> WHAT YOU WILL DO
Transcribe the data that follows, exactly and in full.
•••••
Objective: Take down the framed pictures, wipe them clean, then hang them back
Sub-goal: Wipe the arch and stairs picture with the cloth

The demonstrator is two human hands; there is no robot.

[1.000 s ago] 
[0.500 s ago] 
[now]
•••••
> RESPONSE BOX
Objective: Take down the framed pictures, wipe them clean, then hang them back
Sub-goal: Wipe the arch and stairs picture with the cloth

The demonstrator is two human hands; there is no robot.

[1.000 s ago] 
[0.500 s ago] 
[now]

No more output is given for this exercise.